Line by line, repeat the material below exactly and skip the images.

--- DATA BLOCK ---
######

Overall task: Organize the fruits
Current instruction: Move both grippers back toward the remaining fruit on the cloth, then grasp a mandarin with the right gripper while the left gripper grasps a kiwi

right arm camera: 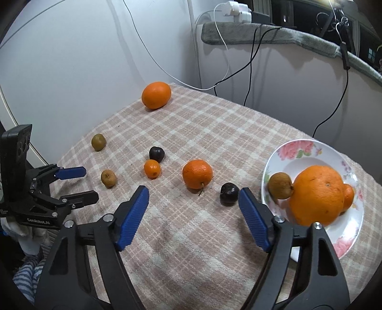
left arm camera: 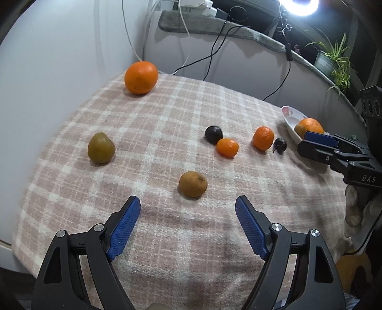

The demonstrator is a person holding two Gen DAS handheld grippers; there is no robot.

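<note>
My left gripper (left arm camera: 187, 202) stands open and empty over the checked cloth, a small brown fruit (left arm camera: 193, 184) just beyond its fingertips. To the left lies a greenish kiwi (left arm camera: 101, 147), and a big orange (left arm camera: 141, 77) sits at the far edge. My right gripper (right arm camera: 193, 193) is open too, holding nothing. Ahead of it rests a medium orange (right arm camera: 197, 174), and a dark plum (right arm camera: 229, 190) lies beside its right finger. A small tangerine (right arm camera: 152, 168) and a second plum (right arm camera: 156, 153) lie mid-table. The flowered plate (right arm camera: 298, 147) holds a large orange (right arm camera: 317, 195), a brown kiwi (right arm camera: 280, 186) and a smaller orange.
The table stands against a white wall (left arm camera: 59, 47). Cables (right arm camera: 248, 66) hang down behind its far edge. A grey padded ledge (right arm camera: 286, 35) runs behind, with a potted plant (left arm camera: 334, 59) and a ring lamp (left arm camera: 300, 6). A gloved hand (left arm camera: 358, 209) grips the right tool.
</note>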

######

--- ANSWER FOR THIS EXERCISE ---
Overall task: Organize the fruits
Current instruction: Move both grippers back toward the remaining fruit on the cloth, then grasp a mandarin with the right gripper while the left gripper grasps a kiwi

right arm camera: 
left arm camera: 

The demonstrator is a person holding two Gen DAS handheld grippers; there is no robot.

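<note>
My left gripper (left arm camera: 187, 202) stands open and empty over the checked cloth, a small brown fruit (left arm camera: 193, 184) just beyond its fingertips. To the left lies a greenish kiwi (left arm camera: 101, 147), and a big orange (left arm camera: 141, 77) sits at the far edge. My right gripper (right arm camera: 193, 193) is open too, holding nothing. Ahead of it rests a medium orange (right arm camera: 197, 174), and a dark plum (right arm camera: 229, 190) lies beside its right finger. A small tangerine (right arm camera: 152, 168) and a second plum (right arm camera: 156, 153) lie mid-table. The flowered plate (right arm camera: 298, 147) holds a large orange (right arm camera: 317, 195), a brown kiwi (right arm camera: 280, 186) and a smaller orange.
The table stands against a white wall (left arm camera: 59, 47). Cables (right arm camera: 248, 66) hang down behind its far edge. A grey padded ledge (right arm camera: 286, 35) runs behind, with a potted plant (left arm camera: 334, 59) and a ring lamp (left arm camera: 300, 6). A gloved hand (left arm camera: 358, 209) grips the right tool.
</note>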

Apart from this answer, nothing more is required.